> **Information supplied**
---
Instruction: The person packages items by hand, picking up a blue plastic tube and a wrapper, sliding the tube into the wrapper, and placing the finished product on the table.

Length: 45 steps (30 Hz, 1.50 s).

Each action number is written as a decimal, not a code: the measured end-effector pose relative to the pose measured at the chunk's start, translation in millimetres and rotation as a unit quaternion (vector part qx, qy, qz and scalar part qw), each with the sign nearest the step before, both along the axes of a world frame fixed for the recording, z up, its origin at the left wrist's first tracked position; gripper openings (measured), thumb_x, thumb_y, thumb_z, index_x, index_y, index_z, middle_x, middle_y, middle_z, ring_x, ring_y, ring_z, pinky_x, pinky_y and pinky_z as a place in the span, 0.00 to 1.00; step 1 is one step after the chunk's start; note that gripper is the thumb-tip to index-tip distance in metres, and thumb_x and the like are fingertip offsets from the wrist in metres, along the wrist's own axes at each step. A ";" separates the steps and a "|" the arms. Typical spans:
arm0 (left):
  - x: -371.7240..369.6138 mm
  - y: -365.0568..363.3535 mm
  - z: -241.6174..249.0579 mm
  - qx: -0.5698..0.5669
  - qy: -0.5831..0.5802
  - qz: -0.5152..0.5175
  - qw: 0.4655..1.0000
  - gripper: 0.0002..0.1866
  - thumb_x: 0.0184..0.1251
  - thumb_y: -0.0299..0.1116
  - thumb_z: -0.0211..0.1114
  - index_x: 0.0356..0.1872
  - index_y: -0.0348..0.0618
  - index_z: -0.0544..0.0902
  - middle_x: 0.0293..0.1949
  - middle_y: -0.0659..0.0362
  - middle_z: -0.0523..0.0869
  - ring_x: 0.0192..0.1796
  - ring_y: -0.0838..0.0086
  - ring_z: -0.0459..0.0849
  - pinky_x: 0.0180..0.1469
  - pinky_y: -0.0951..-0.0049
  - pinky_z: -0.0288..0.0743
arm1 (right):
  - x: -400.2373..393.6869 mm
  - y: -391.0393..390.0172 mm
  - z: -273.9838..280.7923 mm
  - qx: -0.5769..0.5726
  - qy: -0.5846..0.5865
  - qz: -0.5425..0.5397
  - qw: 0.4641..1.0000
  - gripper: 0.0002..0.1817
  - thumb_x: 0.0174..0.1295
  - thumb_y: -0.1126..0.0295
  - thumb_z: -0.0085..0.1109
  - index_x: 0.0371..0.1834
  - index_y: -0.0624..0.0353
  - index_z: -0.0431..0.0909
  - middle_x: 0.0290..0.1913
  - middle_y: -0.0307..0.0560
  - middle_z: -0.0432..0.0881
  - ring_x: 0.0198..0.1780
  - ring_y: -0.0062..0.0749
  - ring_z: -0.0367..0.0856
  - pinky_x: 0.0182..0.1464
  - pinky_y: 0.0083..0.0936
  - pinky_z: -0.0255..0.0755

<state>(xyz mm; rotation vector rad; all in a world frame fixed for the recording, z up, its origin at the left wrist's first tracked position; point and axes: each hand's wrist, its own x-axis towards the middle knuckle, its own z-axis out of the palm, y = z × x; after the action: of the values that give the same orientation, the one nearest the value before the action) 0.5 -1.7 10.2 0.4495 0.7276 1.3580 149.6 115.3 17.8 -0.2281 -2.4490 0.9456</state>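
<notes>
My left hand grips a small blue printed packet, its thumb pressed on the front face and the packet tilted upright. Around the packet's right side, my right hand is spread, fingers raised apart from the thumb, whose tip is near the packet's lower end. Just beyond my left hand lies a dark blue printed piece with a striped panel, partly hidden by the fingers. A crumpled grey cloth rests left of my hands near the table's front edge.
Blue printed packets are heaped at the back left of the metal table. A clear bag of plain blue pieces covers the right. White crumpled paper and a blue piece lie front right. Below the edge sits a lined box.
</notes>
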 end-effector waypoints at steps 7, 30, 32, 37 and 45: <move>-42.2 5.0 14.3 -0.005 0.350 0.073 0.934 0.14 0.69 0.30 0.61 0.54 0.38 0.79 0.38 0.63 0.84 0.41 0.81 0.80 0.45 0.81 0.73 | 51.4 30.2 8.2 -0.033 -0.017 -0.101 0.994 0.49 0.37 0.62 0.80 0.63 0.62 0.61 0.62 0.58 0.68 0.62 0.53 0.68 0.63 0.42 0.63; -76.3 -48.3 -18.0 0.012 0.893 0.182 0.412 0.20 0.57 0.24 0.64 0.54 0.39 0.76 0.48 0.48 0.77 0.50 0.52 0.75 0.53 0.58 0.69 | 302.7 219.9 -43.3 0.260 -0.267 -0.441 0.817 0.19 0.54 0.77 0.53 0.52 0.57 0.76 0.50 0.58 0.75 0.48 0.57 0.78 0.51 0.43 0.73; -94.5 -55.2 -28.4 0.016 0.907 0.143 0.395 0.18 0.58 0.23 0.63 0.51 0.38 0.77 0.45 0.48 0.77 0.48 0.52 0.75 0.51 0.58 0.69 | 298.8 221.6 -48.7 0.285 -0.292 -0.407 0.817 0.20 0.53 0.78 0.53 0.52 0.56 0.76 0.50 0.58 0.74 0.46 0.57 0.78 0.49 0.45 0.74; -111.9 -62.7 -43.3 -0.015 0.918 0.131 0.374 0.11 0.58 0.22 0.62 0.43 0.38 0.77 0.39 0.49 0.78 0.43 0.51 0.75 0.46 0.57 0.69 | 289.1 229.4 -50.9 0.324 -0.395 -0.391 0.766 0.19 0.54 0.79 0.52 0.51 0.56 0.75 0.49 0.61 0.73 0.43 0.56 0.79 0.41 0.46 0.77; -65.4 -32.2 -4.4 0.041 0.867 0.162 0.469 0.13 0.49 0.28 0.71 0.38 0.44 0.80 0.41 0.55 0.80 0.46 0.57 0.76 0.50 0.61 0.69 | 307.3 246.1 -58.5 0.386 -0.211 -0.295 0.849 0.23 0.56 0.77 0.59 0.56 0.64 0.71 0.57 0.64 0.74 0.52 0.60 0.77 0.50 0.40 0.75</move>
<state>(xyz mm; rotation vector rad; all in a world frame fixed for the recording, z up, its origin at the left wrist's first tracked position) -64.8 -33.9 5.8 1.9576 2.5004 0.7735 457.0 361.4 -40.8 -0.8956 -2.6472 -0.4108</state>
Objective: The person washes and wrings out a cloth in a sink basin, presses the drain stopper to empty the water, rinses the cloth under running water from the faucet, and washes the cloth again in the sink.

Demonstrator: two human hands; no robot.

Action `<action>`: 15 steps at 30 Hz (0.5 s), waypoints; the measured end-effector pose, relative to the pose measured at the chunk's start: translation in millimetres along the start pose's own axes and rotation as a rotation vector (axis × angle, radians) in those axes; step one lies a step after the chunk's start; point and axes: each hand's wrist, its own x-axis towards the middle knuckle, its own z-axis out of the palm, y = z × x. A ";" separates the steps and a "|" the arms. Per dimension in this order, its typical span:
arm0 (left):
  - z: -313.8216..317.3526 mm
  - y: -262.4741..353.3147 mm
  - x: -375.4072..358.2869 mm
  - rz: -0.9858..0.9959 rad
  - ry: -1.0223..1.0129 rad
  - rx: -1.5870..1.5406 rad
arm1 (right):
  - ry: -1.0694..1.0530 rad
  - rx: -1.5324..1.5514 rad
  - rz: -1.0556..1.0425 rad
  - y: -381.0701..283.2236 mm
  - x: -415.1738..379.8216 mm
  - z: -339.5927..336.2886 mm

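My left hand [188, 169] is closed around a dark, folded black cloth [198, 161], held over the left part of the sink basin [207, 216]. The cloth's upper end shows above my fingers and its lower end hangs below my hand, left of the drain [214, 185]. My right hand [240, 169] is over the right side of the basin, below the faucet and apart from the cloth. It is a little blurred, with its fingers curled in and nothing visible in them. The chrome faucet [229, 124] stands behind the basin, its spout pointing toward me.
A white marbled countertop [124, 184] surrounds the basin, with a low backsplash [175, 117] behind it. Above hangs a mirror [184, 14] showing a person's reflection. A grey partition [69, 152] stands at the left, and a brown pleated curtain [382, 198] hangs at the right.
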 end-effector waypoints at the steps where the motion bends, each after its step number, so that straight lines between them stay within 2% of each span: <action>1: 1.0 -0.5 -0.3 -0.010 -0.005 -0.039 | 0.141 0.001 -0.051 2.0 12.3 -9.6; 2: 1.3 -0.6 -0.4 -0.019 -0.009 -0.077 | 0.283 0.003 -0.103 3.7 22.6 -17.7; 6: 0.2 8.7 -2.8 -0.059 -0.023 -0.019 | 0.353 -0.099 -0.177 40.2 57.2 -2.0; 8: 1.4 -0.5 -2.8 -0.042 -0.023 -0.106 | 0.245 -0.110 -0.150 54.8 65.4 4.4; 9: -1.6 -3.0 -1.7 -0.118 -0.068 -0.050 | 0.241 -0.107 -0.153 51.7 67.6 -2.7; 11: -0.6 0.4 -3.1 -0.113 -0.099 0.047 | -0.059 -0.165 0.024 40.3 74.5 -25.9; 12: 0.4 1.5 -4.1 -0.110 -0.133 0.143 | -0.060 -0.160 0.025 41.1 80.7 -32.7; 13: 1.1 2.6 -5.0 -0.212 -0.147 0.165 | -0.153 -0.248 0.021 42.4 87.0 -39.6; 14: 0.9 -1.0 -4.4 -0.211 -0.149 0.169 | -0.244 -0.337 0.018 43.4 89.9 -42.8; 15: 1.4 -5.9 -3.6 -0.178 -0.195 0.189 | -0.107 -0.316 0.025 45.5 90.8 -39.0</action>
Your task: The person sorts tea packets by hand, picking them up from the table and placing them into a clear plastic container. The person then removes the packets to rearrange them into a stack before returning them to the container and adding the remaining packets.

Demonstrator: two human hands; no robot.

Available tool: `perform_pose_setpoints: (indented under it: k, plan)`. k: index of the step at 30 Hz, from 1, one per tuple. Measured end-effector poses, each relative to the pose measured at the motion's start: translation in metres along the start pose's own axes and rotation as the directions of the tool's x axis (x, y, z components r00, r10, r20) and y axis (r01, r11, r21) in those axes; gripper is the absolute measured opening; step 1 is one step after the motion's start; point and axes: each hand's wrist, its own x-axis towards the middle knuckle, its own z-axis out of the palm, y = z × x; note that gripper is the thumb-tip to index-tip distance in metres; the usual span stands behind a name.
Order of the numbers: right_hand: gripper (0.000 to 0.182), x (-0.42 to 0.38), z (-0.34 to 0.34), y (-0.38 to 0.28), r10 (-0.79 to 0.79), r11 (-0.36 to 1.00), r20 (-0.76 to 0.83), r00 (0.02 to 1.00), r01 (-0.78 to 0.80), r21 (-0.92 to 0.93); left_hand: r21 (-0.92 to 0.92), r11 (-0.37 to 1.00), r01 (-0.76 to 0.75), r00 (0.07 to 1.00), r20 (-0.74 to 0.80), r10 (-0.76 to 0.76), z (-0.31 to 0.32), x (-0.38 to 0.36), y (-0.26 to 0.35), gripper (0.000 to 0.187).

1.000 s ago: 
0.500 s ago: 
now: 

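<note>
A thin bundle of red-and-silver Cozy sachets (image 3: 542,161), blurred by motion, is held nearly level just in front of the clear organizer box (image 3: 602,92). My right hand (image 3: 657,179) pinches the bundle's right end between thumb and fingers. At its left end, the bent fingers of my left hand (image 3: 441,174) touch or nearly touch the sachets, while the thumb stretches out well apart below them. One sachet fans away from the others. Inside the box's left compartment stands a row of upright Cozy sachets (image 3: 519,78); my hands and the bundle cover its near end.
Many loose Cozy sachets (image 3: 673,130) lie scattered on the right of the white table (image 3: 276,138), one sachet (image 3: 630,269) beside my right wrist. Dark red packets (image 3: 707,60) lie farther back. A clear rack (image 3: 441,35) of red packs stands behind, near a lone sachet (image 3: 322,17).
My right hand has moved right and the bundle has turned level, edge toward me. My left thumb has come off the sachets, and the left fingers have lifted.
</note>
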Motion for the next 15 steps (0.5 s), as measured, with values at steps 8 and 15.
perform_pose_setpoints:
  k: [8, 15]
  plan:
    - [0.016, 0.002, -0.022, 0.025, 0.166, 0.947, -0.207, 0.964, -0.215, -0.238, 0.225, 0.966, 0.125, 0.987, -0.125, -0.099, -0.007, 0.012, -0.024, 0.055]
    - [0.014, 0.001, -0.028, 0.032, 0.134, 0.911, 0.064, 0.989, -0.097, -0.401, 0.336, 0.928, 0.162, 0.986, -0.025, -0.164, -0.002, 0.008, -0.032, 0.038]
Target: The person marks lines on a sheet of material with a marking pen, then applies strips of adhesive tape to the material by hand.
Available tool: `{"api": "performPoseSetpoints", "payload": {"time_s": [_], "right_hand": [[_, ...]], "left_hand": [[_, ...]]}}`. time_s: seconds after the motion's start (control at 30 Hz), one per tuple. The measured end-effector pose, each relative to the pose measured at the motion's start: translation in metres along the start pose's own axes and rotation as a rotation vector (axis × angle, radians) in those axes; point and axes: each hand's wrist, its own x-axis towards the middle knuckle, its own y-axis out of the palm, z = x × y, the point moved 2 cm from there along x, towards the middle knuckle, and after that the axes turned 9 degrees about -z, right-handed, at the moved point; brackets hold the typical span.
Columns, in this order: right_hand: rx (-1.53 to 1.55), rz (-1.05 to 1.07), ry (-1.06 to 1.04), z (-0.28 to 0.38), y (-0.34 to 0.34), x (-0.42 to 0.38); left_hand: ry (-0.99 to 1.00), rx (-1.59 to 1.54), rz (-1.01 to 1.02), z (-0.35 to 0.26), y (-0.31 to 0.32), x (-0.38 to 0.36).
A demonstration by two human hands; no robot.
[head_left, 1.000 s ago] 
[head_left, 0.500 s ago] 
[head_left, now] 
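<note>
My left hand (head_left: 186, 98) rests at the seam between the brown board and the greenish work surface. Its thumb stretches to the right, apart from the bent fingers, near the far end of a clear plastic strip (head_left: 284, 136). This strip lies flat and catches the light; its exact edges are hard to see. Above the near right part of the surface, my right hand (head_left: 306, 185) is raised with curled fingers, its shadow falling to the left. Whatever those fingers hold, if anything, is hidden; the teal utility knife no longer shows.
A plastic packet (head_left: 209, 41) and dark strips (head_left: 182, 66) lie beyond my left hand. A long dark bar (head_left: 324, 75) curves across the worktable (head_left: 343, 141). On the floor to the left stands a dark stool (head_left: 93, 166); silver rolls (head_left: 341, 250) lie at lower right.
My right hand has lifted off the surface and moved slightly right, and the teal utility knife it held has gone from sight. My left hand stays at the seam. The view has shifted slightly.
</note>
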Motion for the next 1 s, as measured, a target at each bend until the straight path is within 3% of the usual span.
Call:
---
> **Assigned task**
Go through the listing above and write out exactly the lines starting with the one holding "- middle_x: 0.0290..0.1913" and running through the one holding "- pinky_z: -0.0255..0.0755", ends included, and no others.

> **Problem solution**
  - middle_x: 0.0290..0.1913
  - middle_y: -0.0307..0.0560
  - middle_z: -0.0432..0.0881
  - ring_x: 0.0198..0.1780
  - ring_y: -0.0062..0.0749
  - ring_z: -0.0367..0.0856
  - pinky_x: 0.0182..0.1464
  - pinky_y: 0.0083..0.0936
  - pinky_z: -0.0255..0.0755

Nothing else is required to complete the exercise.